* _Instructions to follow_: Could you output each line below exactly as it appears, excluding any pictures?

* _Provided data_:
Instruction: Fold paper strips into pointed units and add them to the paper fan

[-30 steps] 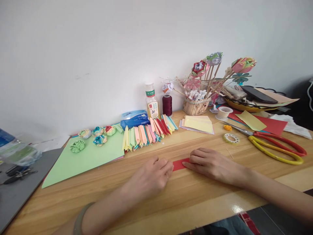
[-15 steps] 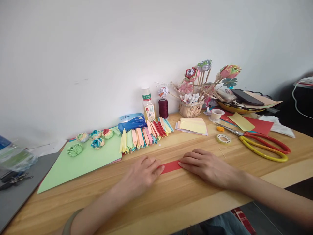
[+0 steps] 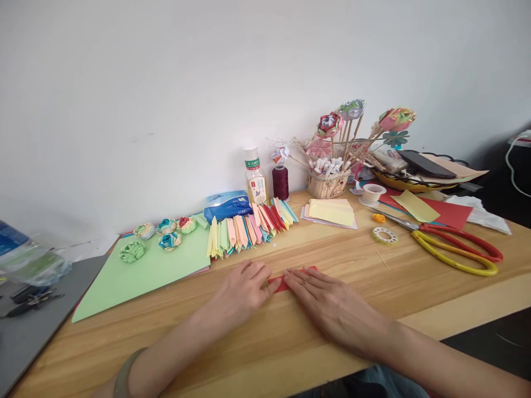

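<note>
A narrow red paper strip (image 3: 282,285) lies on the table between my two hands. My left hand (image 3: 248,283) has its fingers curled, with thumb and fingers gripping the strip's left end. My right hand (image 3: 327,298) lies flat across the strip, fingers stretched out and fingertips close to the left thumb. Much of the paper is covered by this hand; a red corner shows beyond its knuckles. Just behind my hands stands a row of folded paper pieces (image 3: 238,236) in several colours.
On the left, paper flowers (image 3: 133,251) rest on green sheets (image 3: 141,282). Behind are a tissue pack (image 3: 227,205), a bottle (image 3: 257,185) and purple thread (image 3: 280,183). Rightward lie yellow cards (image 3: 331,210), a tape roll (image 3: 384,235) and large scissors (image 3: 456,249).
My right hand has slid left along the red strip, from its right end onto its middle, and flattened. My left hand keeps its end. The view has shifted slightly.
</note>
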A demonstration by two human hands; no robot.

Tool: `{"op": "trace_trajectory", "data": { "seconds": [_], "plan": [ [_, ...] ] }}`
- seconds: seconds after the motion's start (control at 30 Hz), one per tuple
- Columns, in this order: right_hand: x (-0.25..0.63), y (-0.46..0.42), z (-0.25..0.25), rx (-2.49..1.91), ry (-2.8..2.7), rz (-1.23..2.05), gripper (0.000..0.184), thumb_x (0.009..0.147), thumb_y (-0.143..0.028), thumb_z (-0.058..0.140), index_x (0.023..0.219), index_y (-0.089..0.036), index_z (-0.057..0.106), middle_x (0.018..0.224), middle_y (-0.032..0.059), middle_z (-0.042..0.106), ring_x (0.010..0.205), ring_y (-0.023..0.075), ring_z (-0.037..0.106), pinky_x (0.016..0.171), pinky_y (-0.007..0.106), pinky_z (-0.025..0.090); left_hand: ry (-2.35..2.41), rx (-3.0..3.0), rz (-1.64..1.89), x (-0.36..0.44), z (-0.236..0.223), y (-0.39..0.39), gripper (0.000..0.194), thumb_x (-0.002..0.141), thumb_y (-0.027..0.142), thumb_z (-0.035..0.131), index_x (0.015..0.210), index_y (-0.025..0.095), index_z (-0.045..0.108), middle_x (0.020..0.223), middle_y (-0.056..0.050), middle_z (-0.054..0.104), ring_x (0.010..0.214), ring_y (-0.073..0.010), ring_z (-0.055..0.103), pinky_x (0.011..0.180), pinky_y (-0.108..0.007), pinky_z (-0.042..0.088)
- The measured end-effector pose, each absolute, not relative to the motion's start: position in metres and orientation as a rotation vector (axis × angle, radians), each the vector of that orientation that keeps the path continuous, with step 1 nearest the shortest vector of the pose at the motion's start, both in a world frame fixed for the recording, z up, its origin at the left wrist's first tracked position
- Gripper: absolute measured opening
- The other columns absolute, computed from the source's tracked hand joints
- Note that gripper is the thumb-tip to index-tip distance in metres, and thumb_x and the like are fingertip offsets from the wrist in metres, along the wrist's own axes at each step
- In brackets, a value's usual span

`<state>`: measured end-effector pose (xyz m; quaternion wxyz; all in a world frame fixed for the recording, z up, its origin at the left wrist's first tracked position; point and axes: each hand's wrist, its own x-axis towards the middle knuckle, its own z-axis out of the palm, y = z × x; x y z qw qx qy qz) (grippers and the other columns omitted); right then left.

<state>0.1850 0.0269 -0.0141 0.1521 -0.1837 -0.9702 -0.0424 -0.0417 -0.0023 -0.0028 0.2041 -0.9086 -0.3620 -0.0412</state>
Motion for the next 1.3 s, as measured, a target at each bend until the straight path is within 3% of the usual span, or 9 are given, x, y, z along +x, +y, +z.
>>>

* _Completed task_:
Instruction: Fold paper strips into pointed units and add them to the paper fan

[-30 steps] 
[-15 steps] 
[+0 steps] 

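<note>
A narrow red paper strip (image 3: 282,285) lies on the table between my two hands. My left hand (image 3: 248,283) has its fingers curled, with thumb and fingers gripping the strip's left end. My right hand (image 3: 327,298) lies flat across the strip, fingers stretched out and fingertips close to the left thumb. Much of the paper is covered by this hand; a red corner shows beyond its knuckles. Just behind my hands stands a row of folded paper pieces (image 3: 238,236) in several colours.
On the left, paper flowers (image 3: 133,251) rest on green sheets (image 3: 141,282). Behind are a tissue pack (image 3: 227,205), a bottle (image 3: 257,185) and purple thread (image 3: 280,183). Rightward lie yellow cards (image 3: 331,210), a tape roll (image 3: 384,235) and large scissors (image 3: 456,249).
My right hand has slid left along the red strip, from its right end onto its middle, and flattened. My left hand keeps its end. The view has shifted slightly.
</note>
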A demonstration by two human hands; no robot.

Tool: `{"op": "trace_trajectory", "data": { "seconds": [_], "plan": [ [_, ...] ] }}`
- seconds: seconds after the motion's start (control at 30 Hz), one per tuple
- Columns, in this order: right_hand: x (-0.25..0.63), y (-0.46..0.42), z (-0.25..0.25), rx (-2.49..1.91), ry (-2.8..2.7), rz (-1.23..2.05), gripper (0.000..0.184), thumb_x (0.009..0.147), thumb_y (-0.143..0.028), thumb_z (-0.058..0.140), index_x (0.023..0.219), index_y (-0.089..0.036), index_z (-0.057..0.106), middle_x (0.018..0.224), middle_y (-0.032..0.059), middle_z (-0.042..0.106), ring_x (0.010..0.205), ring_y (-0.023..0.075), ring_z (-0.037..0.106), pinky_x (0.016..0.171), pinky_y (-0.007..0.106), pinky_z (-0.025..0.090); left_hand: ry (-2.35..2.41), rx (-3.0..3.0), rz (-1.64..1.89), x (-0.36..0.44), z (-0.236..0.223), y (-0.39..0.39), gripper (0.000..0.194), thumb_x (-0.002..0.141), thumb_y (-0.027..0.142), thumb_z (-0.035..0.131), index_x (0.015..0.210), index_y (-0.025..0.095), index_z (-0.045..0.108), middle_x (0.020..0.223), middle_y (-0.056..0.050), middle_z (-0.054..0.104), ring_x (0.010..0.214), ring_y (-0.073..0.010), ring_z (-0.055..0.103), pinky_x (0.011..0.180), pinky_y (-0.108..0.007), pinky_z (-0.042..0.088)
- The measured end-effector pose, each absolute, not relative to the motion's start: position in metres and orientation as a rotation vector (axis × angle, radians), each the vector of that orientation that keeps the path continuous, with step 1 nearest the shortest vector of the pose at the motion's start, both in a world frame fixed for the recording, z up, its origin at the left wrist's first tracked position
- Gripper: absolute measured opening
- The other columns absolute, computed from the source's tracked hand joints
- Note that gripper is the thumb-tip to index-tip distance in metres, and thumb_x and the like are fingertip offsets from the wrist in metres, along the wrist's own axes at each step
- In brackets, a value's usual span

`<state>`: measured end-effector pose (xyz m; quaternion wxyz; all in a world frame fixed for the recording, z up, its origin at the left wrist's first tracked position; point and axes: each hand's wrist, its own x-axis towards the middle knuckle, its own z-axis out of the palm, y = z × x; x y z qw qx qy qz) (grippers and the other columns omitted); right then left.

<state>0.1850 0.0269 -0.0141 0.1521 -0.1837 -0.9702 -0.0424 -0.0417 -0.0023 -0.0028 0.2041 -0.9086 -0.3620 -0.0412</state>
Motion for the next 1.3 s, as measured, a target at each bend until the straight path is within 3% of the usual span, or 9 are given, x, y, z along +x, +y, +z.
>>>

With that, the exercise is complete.